The charter of the WSF 28 describes the Forum opaquely as “a permanent process of seeking and building alternatives”, “an open meeting place for… groups and movements of civil society that are opposed to neoliberalism and to domination of the world by capital and any form of imperialism”, a “plural, diversified, non-confessional, non-governmental and non-party context”, and so on. However, the charter bars the WSF from any meaningful action. “The meetings of the WSF do not deliberate on behalf of the WSF as a body…. The participants in the Forum shall not be called on to take decisions as a body, whether by vote or acclamatiion, on declarations or proposals for action that would commit all, or the majority, of them…. It thus does not constitute a locus of power…” Thus the WSF organisers have strenuously and successfully resisted taking a stand on even such a glaring issue as the US invasion of Iraq.

The WSF’s diversity has its limits. Some groups of “civil society”— or of the people, to use a clearer term — are to be excluded: “Neither party representations nor military organizations shall participate in the Forum.” (The April 2002 Bhopal declaration of Indian organisations constituting WSF-India says that “The meetings of the World Social Forum are always open to all those who wish to take part in them, except organisations that seek to take people’s lives as a method of political action”.29) Thus any struggle which defends or advances its cause by use of arms would be barred: for example, had the Vietnamese liberation struggle existed today it would not be able to attend the WSF, even were it to wish it; nor would today’s Palestinian or Iraqi resistance fighters. Examples can easily be multiplied.

Yet the same charter states that “Government leaders and members of legislatures who accept the commitments of this Charter may be invited to participate in a personal capacity.” (The Bhopal declaration of WSF India emphasises that the WSF does not intend “to exclude from the debates it promotes those in positions of political responsibility, mandated by their peoples, who decide to enter into the commitments resulting from those debates.” In other words, they are not participating in their “personal capacity”, but in their official capacity.30) Given that these persons are leaders of political parties, and given that as heads of state they lead military organisations, this would seem to negate the earlier clause banning party representations or military organisations.

Clearly the objects of the two clauses are different. The first is intended to block certain ‘undesirable’ radical parties and their fighting forces. The second is to ensure the presence of representations from the very governments carrying out globalisation.

While barring the participation of armed organisations, the WSF Charter mentions that it will “increase the capacity for non-violent social resistance to the process of dehumanization the world is undergoing and to the violence used by the State.” (emphasis added) So the world is being dehumanized as a result of the intensification of exploitation; states are employing violence to accomplish this; yet resistance must be non-violent; failure to maintain non-violence will bar one from attending WSF gatherings.

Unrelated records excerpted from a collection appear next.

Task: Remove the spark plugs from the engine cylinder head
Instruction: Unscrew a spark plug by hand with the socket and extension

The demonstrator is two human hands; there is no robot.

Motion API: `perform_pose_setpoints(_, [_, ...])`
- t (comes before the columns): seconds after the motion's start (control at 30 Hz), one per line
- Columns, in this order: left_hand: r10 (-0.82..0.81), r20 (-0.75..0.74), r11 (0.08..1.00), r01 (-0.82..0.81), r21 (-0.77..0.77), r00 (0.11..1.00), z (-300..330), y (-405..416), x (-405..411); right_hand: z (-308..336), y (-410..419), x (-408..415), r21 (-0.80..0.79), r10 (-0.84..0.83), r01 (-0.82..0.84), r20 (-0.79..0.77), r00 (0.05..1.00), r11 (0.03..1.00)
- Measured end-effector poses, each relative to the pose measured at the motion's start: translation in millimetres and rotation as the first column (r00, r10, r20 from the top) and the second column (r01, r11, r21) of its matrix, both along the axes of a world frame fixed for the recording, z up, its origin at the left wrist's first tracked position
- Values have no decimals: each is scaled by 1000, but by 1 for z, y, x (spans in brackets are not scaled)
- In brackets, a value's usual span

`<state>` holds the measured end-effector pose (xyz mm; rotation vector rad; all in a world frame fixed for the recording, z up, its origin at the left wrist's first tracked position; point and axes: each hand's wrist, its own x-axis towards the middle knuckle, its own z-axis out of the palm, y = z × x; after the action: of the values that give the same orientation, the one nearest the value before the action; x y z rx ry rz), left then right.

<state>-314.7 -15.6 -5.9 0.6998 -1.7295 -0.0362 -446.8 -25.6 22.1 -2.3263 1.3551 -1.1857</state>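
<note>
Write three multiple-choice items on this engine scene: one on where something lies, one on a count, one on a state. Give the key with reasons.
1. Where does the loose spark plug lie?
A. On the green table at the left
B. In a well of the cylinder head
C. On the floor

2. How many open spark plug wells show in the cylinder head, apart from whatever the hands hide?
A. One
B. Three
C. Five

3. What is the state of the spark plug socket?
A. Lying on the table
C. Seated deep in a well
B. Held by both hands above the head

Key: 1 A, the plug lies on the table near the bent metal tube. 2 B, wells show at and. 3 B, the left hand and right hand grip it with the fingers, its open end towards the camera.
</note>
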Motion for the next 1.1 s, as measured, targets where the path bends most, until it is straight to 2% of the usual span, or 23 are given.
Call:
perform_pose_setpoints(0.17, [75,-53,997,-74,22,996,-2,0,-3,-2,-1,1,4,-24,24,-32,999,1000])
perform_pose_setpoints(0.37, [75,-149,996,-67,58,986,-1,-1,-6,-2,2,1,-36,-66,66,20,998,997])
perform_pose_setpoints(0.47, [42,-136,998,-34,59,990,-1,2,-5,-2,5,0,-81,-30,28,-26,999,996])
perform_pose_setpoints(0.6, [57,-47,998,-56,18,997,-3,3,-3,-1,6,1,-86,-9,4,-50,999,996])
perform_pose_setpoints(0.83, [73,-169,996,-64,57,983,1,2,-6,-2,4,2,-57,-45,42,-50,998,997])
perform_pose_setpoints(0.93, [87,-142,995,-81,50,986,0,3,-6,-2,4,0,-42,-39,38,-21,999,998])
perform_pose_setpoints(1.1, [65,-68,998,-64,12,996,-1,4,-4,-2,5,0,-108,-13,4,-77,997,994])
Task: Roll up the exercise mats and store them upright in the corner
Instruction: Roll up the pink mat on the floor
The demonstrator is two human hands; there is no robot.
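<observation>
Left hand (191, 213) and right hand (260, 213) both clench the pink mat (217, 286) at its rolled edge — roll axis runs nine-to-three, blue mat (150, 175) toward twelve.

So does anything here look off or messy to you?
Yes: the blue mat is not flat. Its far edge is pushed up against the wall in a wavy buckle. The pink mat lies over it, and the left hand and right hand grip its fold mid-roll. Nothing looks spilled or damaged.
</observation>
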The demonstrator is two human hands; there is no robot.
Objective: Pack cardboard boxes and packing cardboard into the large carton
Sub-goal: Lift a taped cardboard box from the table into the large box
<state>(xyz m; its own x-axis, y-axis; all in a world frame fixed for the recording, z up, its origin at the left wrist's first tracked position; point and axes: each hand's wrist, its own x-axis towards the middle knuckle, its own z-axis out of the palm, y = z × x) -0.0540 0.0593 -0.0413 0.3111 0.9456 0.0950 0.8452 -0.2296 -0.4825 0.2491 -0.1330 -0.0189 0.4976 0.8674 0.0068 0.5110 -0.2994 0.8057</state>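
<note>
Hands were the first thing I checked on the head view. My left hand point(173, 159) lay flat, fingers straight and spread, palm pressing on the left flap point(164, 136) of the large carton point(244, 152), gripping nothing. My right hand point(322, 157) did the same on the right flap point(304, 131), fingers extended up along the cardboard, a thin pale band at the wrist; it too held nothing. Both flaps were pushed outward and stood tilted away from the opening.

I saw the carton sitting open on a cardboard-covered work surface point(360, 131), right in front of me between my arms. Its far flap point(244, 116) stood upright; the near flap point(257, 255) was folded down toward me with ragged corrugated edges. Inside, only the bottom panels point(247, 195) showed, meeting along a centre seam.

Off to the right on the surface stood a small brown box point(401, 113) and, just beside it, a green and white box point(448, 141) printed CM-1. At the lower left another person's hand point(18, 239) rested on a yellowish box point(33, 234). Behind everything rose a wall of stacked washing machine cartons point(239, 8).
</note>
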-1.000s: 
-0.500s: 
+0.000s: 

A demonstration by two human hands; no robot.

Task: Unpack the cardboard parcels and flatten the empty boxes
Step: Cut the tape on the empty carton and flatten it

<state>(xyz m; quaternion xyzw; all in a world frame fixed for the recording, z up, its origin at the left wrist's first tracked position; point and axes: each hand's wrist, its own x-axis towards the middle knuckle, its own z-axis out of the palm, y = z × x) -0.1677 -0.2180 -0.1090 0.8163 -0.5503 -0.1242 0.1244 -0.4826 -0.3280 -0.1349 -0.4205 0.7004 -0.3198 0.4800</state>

On the other hand, the question of funding does not even figure in the charter of principles of the WSF, adopted in June 2001. Marxists, being materialists, would point out that one should look at the material base of the forum to grasp its nature. (One indeed does not have to be a Marxist to understand that “he who pays the piper calls the tune”.) But the WSF does not agree. It can draw funds from imperialist institutions like Ford Foundation while fighting “domination of the world by capital and any form of imperialism”. Indeed, the WSF Charter makes clear that it is opposed to all “reductionist views of economy, development and history”, meaning, presumably, Marxist analysis.